▶ [EXERCISE DIRECTIONS] Reproduce the listing below in full and exactly; no pictures belong in the copy.

▶ [DATASET EXTRACT]
---*---

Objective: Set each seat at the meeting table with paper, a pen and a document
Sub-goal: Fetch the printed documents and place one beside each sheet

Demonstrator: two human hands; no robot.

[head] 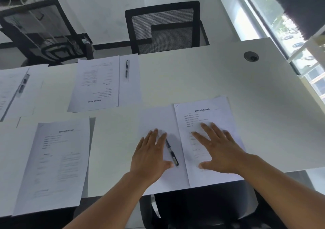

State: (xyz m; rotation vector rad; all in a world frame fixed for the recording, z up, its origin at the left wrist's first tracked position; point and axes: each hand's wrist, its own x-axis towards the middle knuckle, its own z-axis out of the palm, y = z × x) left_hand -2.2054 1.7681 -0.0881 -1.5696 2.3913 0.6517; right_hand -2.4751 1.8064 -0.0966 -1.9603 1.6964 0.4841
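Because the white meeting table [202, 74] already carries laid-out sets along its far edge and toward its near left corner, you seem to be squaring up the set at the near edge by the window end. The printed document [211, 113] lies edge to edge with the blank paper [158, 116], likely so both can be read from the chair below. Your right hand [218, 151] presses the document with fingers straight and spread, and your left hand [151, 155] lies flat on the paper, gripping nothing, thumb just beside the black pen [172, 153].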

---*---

▶ [OUTPUT BELOW]
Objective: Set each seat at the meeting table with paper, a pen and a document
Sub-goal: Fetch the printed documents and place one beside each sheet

Demonstrator: two human hands; no robot.

[head] 

State: (xyz m; rotation vector rad; all in a world frame fixed for the recording, z up, its origin at the left wrist's first tracked position; point and axes: each hand's wrist, its own x-axis towards the middle knuckle, its own z-axis out of the palm, y = z × x) left_hand -2.2054 1.7681 -0.0881 -1.5696 2.3913 0.6517; right_hand -2.4751 1.8064 -0.0966 -1.9603 1.6964 0.4841
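Because the white meeting table [202, 74] already carries laid-out sets along its far edge and toward its near left corner, you seem to be squaring up the set at the near edge by the window end. The printed document [211, 113] lies edge to edge with the blank paper [158, 116], likely so both can be read from the chair below. Your right hand [218, 151] presses the document with fingers straight and spread, and your left hand [151, 155] lies flat on the paper, gripping nothing, thumb just beside the black pen [172, 153].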

That is the complete answer.